For many of us the idea of the resurrection of the dead is an intangible, maybe even a laughable impossibility. I have never seen crunchy dry bones reconnect to form a living human. I have never seen a buried person come back to life. But I wonder if there is hope in these resurrection stories that goes beyond our physical life and death? What are some of the other graveyards that we travel through? Where are the dry, dusty, dead places in our lives? Graveyards may not always be full of dead bodies, but may be full of dead hopes, dreams, relationships, jobs and promises.

As we anticipate the resurrection of Christ this Easter, let us imagine ourselves as people who are also in the process of resurrection. Resurrection is not merely an event that occurs at the end of time, but rather it is God’s daily promise that it is possible for something new and creative and life-giving to stir within us. Resurrection may be the day you wake up after the death of a loved one and smile for the first time without faking it. Resurrection may be the decision to commit to a new relationship after recovering from the failure of a broken one. Resurrection may be your decision to give God or the Church another chance.

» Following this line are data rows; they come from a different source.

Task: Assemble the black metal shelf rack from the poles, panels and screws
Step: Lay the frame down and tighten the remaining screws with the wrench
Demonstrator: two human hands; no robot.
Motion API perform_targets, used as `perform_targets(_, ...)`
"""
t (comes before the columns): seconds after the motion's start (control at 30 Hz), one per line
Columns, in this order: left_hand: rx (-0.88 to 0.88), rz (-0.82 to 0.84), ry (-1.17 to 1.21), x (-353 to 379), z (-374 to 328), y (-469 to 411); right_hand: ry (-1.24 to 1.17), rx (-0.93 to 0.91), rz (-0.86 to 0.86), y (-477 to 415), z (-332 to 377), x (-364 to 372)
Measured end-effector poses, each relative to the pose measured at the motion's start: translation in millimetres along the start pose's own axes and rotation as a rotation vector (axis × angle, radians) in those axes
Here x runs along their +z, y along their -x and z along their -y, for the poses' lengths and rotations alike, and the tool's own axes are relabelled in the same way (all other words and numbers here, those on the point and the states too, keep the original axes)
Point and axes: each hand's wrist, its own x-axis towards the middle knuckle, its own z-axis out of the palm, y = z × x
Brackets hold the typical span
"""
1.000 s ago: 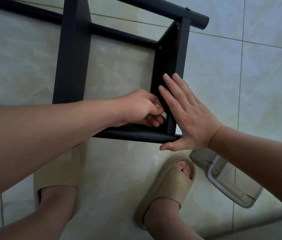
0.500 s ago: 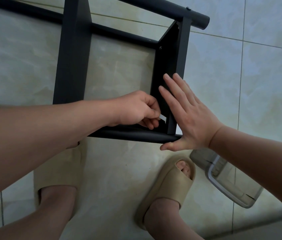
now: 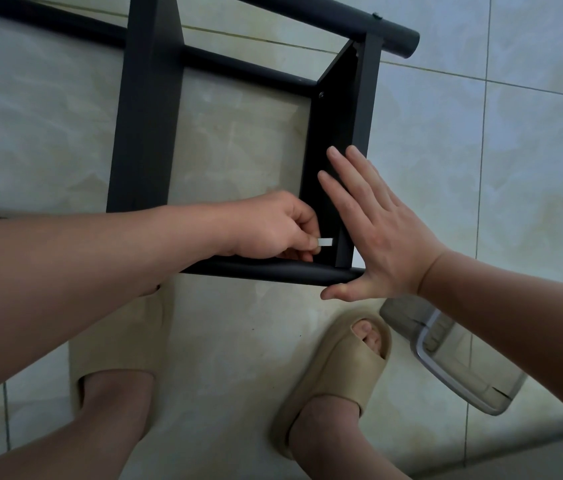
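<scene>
The black metal shelf rack [image 3: 148, 109] lies on its side on the tiled floor, with round poles [image 3: 325, 15] joined by flat panels. My left hand [image 3: 273, 230] pinches a small silver key tool [image 3: 325, 241] at the lower inside corner of the right-hand panel [image 3: 337, 126], just above the near pole [image 3: 273, 270]. My right hand [image 3: 373, 230] lies flat with straight fingers against the outer face of that panel, thumb under the near pole's end. A screw head [image 3: 321, 95] shows higher up on the panel.
My two feet in beige slippers [image 3: 339, 372] stand on the pale tiles just below the rack. A clear plastic container [image 3: 453, 358] lies on the floor at the lower right, partly behind my right forearm.
My left hand has turned a little at the panel's corner, so the silver tool now sticks out more plainly from my fingers. My right hand and the rack have stayed put.
</scene>
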Motion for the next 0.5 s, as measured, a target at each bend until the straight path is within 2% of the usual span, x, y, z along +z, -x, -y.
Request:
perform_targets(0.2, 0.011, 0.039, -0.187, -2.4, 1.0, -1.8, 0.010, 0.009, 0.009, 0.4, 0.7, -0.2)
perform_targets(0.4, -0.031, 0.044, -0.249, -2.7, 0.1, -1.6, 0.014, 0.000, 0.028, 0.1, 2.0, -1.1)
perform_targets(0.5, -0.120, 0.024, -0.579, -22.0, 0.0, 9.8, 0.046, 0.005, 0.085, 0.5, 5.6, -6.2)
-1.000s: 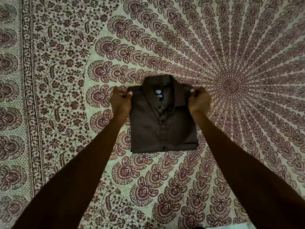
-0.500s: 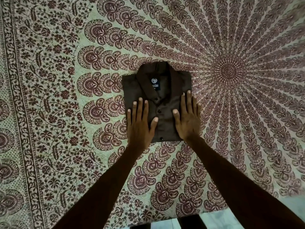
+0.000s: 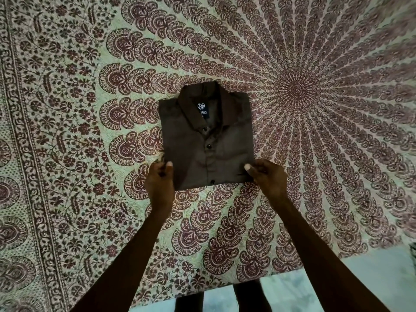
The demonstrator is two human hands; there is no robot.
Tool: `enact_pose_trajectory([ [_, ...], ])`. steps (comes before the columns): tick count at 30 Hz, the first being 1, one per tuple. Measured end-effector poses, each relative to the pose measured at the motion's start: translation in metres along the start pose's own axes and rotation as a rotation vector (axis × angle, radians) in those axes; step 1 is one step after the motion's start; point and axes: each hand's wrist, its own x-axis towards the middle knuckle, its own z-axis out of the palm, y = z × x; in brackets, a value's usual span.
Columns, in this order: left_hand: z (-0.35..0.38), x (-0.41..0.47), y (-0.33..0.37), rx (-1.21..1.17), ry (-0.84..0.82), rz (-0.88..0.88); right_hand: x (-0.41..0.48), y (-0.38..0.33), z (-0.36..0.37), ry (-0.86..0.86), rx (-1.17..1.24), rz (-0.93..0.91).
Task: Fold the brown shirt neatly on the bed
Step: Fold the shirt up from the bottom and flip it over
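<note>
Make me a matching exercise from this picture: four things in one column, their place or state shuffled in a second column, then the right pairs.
Things:
1. shirt
2. left hand
3. right hand
4. label

Places or states:
A. grips the shirt's near right corner
B. sits inside the collar
C. lies folded and buttoned on the bedspread
D. grips the shirt's near left corner

Pairs: 1-C, 2-D, 3-A, 4-B
</note>
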Motion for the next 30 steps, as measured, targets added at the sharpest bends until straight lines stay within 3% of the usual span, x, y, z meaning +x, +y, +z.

Resurrection is a process. We must walk through the graveyard to get to Easter. Let us be cautious not to rush toward new life. Can we allow ourselves to linger in and to allow God to work with us in the midst of the graveyard? Can we trust that the hope of new life exists even when we cannot see it, hear it, feel it or believe it? Can we believe that God has the power to recreate our lives in imaginative and exciting new ways, and that God has the power to sustain us, even in the process of resurrection?

The hope of new life is shocking and unexpected. May we find value in all of the stages of the journey – trusting that God has the power to inspire new life in the most despairing situation. May we be blessed as we prepare to celebrate the hope of Christ’s resurrection this coming Easter Sunday!